What this task involves
Restate word for word all of the lines below, with each image left out.

Supplied data
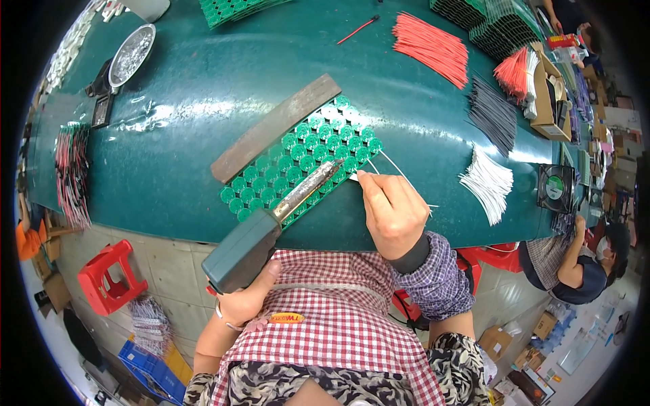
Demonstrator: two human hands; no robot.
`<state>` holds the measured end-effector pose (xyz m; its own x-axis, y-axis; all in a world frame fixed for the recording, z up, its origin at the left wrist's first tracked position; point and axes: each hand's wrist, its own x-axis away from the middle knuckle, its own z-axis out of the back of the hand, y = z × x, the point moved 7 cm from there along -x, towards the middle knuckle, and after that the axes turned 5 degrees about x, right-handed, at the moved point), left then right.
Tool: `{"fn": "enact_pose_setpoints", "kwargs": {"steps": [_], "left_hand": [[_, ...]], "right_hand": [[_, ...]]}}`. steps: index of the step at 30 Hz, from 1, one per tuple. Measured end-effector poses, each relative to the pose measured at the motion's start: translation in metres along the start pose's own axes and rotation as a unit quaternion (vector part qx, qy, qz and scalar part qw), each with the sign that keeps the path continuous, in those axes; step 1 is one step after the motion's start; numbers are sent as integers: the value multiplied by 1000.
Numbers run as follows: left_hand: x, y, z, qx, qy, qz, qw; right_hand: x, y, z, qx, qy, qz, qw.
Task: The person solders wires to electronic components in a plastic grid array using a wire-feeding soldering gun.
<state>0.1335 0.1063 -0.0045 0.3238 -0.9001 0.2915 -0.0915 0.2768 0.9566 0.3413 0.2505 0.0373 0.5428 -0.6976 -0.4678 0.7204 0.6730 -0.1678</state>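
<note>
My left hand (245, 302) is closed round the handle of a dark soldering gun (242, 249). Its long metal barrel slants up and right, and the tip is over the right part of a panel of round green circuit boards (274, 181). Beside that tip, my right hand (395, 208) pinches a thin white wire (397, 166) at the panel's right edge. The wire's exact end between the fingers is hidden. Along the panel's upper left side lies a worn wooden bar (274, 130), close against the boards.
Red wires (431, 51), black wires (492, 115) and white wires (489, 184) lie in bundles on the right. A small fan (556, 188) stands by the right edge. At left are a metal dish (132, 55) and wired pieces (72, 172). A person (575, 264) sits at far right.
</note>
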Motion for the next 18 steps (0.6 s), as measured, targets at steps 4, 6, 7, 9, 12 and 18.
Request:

Solved problem
Demonstrator: two human hands; no robot.
`<state>` holds the measured end-effector pose (xyz m; its own x-axis, y-axis; all in a world frame fixed for the recording, z up, its origin at the left wrist's first tracked position; point and axes: each hand's wrist, its own x-axis away from the middle knuckle, its own z-axis out of the back of the hand, y = z × x, the point moved 7 cm from there along -x, towards the middle knuckle, and after that the axes turned 5 degrees about x, right-handed, at the moved point), left then right.
Tool: `{"fn": "enact_pose_setpoints", "kwargs": {"steps": [_], "left_hand": [[_, ...]], "right_hand": [[_, ...]]}}`. steps: index of the step at 30 Hz, from 1, one per tuple. Measured end-effector poses, each relative to the pose measured at the motion's start: translation in metres along the start pose's own axes and rotation as a unit quaternion (vector part qx, qy, qz and scalar part qw), each with the sign that keeps the path continuous, in those axes; step 1 is one step after the motion's start; numbers are sent as integers: the value multiplied by 1000.
Numbers run as follows: left_hand: x, y, z, qx, qy, qz, qw; right_hand: x, y, z, qx, qy, qz, qw.
Task: The person solders wires to electronic components in a plastic grid array using a wire-feeding soldering gun.
<state>0.1335 0.1063 -0.0045 0.3238 -0.9001 0.2915 -0.0915 0.2768 0.9566 0.3413 0.2505 0.0373 0.5428 -0.6976 -0.4678 0.7204 0.6730 -0.1678</state>
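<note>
My left hand (245, 302) is closed round the handle of a dark soldering gun (242, 249). Its long metal barrel slants up and right, and the tip is over the right part of a panel of round green circuit boards (274, 181). Beside that tip, my right hand (395, 208) pinches a thin white wire (397, 166) at the panel's right edge. The wire's exact end between the fingers is hidden. Along the panel's upper left side lies a worn wooden bar (274, 130), close against the boards.
Red wires (431, 51), black wires (492, 115) and white wires (489, 184) lie in bundles on the right. A small fan (556, 188) stands by the right edge. At left are a metal dish (132, 55) and wired pieces (72, 172). A person (575, 264) sits at far right.
</note>
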Motion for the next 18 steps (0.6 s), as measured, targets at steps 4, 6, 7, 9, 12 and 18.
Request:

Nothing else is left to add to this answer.